*What the exercise asks*.
Nothing should be left out. Give all the data again exactly as written.
+++ Dataset excerpt +++
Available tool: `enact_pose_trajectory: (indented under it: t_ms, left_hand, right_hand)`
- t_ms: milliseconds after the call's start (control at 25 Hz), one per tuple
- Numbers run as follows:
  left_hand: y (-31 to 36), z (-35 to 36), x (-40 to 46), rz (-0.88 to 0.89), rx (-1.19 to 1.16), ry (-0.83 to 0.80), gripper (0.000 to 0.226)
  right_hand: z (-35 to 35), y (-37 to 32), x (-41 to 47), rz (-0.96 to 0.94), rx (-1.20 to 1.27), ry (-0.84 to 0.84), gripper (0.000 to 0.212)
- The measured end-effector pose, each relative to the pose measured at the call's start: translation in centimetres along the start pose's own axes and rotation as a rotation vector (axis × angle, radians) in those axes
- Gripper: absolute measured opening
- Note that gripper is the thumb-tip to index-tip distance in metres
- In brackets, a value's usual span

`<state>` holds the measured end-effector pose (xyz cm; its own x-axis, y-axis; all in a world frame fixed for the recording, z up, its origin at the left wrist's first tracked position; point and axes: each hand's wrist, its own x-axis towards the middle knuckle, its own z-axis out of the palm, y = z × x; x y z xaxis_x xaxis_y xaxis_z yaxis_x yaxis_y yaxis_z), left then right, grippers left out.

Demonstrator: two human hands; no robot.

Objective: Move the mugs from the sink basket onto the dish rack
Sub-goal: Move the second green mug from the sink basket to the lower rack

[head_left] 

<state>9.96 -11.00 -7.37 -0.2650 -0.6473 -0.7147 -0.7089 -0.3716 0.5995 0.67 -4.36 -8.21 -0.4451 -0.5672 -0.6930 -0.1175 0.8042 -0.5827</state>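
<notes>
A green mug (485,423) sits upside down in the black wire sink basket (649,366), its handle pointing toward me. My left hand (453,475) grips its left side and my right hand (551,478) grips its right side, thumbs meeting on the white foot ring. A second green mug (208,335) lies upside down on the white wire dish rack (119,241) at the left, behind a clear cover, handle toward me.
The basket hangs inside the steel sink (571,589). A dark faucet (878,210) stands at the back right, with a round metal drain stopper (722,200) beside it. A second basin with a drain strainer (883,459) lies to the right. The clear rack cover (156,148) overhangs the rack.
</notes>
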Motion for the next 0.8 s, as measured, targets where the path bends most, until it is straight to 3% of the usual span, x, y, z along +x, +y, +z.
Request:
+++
*Solution below*.
Available tool: `enact_pose_trajectory: (indented under it: t_ms, left_hand, right_hand)`
- t_ms: milliseconds after the call's start (control at 25 Hz), one per tuple
- Numbers run as follows:
  left_hand: y (-31 to 36), z (-35 to 36), x (-40 to 46), rz (-0.88 to 0.89), rx (-1.19 to 1.16), ry (-0.83 to 0.80), gripper (0.000 to 0.226)
  right_hand: z (-35 to 35), y (-37 to 32), x (-41 to 47), rz (-0.96 to 0.94), rx (-1.20 to 1.27), ry (-0.84 to 0.84), gripper (0.000 to 0.212)
- The measured end-effector pose, each relative to the pose measured at the call's start: translation in centimetres along the start pose's own axes and rotation as a rotation vector (axis × angle, radians) in those axes
- Gripper: absolute measured opening
- Note that gripper is the thumb-tip to index-tip distance in metres
- In brackets, a value's usual span

`<state>` holds the measured end-effector pose (xyz cm; its own x-axis, y-axis; all in a world frame fixed for the recording, z up, its origin at the left wrist's first tracked position; point and axes: each hand's wrist, its own x-axis towards the middle knuckle, its own z-axis out of the palm, y = z × x; x y z xaxis_x xaxis_y xaxis_z yaxis_x yaxis_y yaxis_z), left then right, grippers left out.

Demonstrator: two human hands; no robot.

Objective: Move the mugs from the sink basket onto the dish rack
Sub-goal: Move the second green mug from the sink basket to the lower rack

[head_left] 

<state>9.96 -11.00 -7.37 -0.2650 -0.6473 -0.7147 -0.7089 -0.3716 0.5995 0.67 -4.36 -8.21 -0.4451 -0.5672 -0.6930 -0.1175 0.8042 -0.5827</state>
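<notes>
A green mug (485,423) sits upside down in the black wire sink basket (649,366), its handle pointing toward me. My left hand (453,475) grips its left side and my right hand (551,478) grips its right side, thumbs meeting on the white foot ring. A second green mug (208,335) lies upside down on the white wire dish rack (119,241) at the left, behind a clear cover, handle toward me.
The basket hangs inside the steel sink (571,589). A dark faucet (878,210) stands at the back right, with a round metal drain stopper (722,200) beside it. A second basin with a drain strainer (883,459) lies to the right. The clear rack cover (156,148) overhangs the rack.
</notes>
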Motion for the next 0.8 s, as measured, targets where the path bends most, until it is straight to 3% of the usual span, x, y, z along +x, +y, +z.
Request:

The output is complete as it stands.